*** Opening of Dataset excerpt ***

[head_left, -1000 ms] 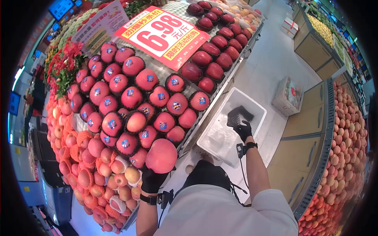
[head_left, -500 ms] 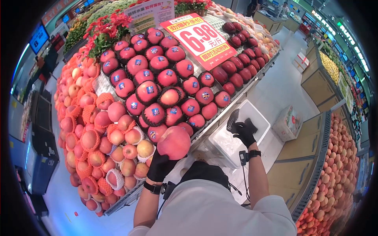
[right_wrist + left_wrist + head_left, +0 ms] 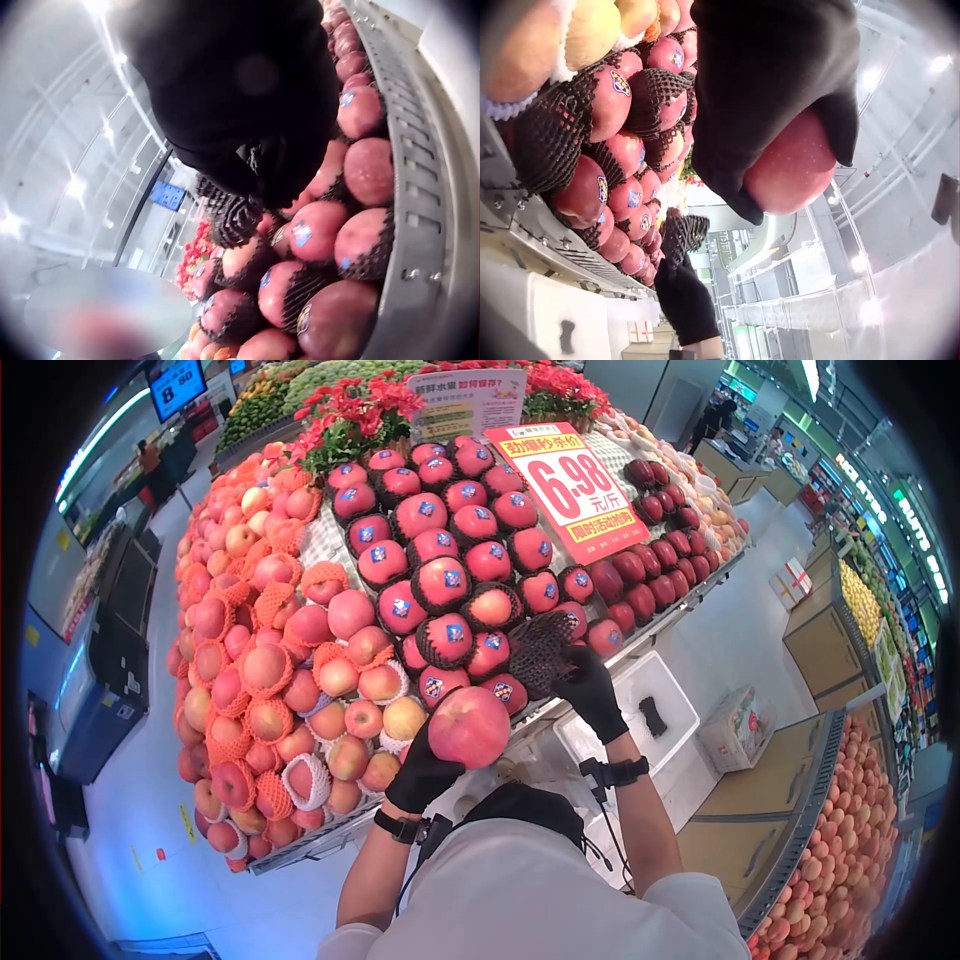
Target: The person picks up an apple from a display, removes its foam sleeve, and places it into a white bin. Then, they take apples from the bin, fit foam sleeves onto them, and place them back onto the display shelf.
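Observation:
My black-gloved left hand [image 3: 424,772] holds a large red apple [image 3: 469,728] in front of the fruit display. In the left wrist view, fingers and thumb curl round this apple [image 3: 791,169]. The gloved right hand [image 3: 592,695] pinches a black foam net sleeve [image 3: 540,650] over the display's front edge. That net [image 3: 231,217] hangs from the fingertips in the right wrist view. Behind both hands lie rows of stickered red apples [image 3: 437,582], many in black nets. Below the right hand stands a white foam box [image 3: 682,745] with another black net [image 3: 652,716] inside.
Apples in orange and white nets [image 3: 265,665] are heaped at the left. A price sign [image 3: 570,490] stands among the apples. A metal rail [image 3: 420,187] edges the display. A clear bin [image 3: 738,728] sits on the floor, with a peach stand [image 3: 815,840] at the right.
The right hand has risen from the white box to the display edge, bringing a black net. The left hand still holds the apple. The head view has shifted left.

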Demonstrator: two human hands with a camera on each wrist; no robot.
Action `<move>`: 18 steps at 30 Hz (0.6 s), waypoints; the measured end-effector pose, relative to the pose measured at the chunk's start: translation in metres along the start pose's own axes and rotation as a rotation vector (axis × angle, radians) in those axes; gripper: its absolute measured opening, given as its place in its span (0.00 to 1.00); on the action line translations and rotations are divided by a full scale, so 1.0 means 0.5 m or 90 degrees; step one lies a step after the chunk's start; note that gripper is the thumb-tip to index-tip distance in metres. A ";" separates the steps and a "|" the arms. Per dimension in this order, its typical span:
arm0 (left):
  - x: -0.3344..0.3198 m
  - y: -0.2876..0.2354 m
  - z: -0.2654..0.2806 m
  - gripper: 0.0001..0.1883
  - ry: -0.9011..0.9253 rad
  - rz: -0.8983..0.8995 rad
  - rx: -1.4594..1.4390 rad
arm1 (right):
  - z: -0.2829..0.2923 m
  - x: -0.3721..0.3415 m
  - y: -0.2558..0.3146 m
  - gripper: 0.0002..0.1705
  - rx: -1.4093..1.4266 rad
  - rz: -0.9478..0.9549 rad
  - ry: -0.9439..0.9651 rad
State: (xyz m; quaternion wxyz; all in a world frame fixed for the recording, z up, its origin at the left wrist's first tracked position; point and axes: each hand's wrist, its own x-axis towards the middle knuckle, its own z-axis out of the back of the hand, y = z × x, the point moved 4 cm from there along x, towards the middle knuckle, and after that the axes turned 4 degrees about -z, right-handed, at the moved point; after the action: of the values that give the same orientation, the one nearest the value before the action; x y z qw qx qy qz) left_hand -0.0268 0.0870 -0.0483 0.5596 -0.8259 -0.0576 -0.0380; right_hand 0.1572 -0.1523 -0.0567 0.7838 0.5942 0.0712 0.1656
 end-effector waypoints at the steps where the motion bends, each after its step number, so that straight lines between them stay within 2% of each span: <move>1: 0.003 -0.017 -0.008 0.38 0.013 -0.013 0.055 | -0.016 -0.006 0.044 0.31 -0.015 0.030 0.018; 2: 0.003 -0.028 -0.015 0.35 0.025 -0.026 0.109 | -0.031 -0.010 0.078 0.31 -0.031 0.060 0.036; 3: 0.002 -0.025 -0.014 0.35 0.014 -0.016 0.081 | -0.044 -0.014 0.088 0.30 0.022 0.021 0.070; 5: 0.005 -0.012 -0.008 0.35 -0.003 0.003 0.023 | -0.062 -0.022 0.105 0.29 -0.024 0.051 0.094; 6: 0.006 -0.008 0.000 0.39 0.001 -0.014 0.060 | -0.069 -0.028 0.114 0.29 -0.047 0.064 0.104; 7: 0.009 -0.005 0.011 0.43 0.007 -0.030 0.096 | -0.075 -0.041 0.138 0.27 -0.061 0.005 0.138; 8: 0.010 -0.004 0.018 0.47 0.015 -0.046 0.131 | -0.085 -0.046 0.133 0.26 -0.008 0.020 0.169; 10: 0.006 -0.011 0.018 0.43 0.030 -0.055 0.160 | -0.103 -0.054 0.137 0.24 0.093 0.051 0.228; 11: 0.003 -0.015 0.020 0.41 0.037 -0.060 0.175 | -0.103 -0.059 0.134 0.21 0.135 -0.038 0.246; 14: -0.014 0.065 0.067 0.32 -0.016 0.110 -0.314 | -0.083 -0.048 0.102 0.17 0.065 -0.040 0.207; 17: -0.033 0.139 0.090 0.28 -0.068 0.288 -0.801 | -0.074 -0.041 0.070 0.23 0.069 -0.064 0.211; 18: -0.031 0.116 0.070 0.28 0.008 0.254 -0.842 | -0.080 -0.045 0.075 0.26 0.138 -0.066 0.241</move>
State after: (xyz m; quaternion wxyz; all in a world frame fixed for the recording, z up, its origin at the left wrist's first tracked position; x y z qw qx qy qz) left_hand -0.0342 0.0974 -0.1164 -0.0653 -0.9882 0.1342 0.0337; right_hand 0.1172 -0.1148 -0.0342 0.6955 0.6288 0.2648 0.2253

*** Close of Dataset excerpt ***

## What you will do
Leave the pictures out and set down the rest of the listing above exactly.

## Output of the task
[head_left, -1000 ms] 
[head_left, -500 ms] 
[right_wrist + left_wrist + head_left, +0 ms] 
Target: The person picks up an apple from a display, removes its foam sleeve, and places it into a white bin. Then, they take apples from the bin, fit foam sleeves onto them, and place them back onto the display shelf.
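Observation:
My black-gloved left hand [image 3: 424,772] holds a large red apple [image 3: 469,728] in front of the fruit display. In the left wrist view, fingers and thumb curl round this apple [image 3: 791,169]. The gloved right hand [image 3: 592,695] pinches a black foam net sleeve [image 3: 540,650] over the display's front edge. That net [image 3: 231,217] hangs from the fingertips in the right wrist view. Behind both hands lie rows of stickered red apples [image 3: 437,582], many in black nets. Below the right hand stands a white foam box [image 3: 682,745] with another black net [image 3: 652,716] inside.
Apples in orange and white nets [image 3: 265,665] are heaped at the left. A price sign [image 3: 570,490] stands among the apples. A metal rail [image 3: 420,187] edges the display. A clear bin [image 3: 738,728] sits on the floor, with a peach stand [image 3: 815,840] at the right.
The right hand has risen from the white box to the display edge, bringing a black net. The left hand still holds the apple. The head view has shifted left.
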
Demonstrator: two human hands with a camera on each wrist; no robot.
Action `<move>`: 18 steps at 30 Hz (0.6 s), waypoints; the measured end-effector pose, relative to the pose measured at the chunk's start: translation in metres along the start pose's own axes and rotation as a rotation vector (axis × angle, radians) in those axes; gripper: its absolute measured opening, given as its place in its span (0.00 to 1.00); on the action line translations and rotations are divided by a full scale, so 1.0 means 0.5 m or 90 degrees; step one lies a step after the chunk's start; note that gripper is the thumb-tip to index-tip distance in metres. A ";" separates the steps and a "|" the arms. Per dimension in this order, its typical span:
arm0 (left):
  - x: -0.3344..0.3198 m
  - y: -0.2876..0.2354 m
  - z: -0.2654..0.2806 m
  - gripper: 0.0001..0.1883
  - ry: -0.9011..0.9253 rad
  - rz: -0.8983..0.8995 rad
  - rx: -1.4594..1.4390 rad
arm1 (right):
  - z: -0.2829..0.2923 m
  - x: -0.3721..0.3415 m
  - y: -0.2558..0.3146 m
  - gripper: 0.0002..0.1705
  - rx: -1.4093..1.4266 rad
  - rz: -0.9478..0.9549 rad
  - ry: -0.9439..0.9651 rad
State: (xyz m; quaternion wxyz; all in a world frame fixed for the recording, z up, its origin at the left wrist's first tracked position; point and axes: each hand's wrist, its own x-axis towards the middle knuckle, its own z-axis out of the back of the hand, y = z × x, the point moved 4 cm from there along x, towards the middle knuckle, and after that the axes turned 4 degrees about -z, right-handed, at the moved point; after the action: of the values that give the same orientation, the one nearest the value before the action; x y z qw qx qy qz) left_hand -0.0268 0.0870 -0.0483 0.5596 -0.8259 -0.0576 -0.0380; right_hand 0.1572 -0.1523 -0.0567 0.7838 0.5942 0.0712 0.1656
 end-effector waypoints at the steps where the motion bends, each after its step number, so that straight lines between them stay within 2% of each span: <move>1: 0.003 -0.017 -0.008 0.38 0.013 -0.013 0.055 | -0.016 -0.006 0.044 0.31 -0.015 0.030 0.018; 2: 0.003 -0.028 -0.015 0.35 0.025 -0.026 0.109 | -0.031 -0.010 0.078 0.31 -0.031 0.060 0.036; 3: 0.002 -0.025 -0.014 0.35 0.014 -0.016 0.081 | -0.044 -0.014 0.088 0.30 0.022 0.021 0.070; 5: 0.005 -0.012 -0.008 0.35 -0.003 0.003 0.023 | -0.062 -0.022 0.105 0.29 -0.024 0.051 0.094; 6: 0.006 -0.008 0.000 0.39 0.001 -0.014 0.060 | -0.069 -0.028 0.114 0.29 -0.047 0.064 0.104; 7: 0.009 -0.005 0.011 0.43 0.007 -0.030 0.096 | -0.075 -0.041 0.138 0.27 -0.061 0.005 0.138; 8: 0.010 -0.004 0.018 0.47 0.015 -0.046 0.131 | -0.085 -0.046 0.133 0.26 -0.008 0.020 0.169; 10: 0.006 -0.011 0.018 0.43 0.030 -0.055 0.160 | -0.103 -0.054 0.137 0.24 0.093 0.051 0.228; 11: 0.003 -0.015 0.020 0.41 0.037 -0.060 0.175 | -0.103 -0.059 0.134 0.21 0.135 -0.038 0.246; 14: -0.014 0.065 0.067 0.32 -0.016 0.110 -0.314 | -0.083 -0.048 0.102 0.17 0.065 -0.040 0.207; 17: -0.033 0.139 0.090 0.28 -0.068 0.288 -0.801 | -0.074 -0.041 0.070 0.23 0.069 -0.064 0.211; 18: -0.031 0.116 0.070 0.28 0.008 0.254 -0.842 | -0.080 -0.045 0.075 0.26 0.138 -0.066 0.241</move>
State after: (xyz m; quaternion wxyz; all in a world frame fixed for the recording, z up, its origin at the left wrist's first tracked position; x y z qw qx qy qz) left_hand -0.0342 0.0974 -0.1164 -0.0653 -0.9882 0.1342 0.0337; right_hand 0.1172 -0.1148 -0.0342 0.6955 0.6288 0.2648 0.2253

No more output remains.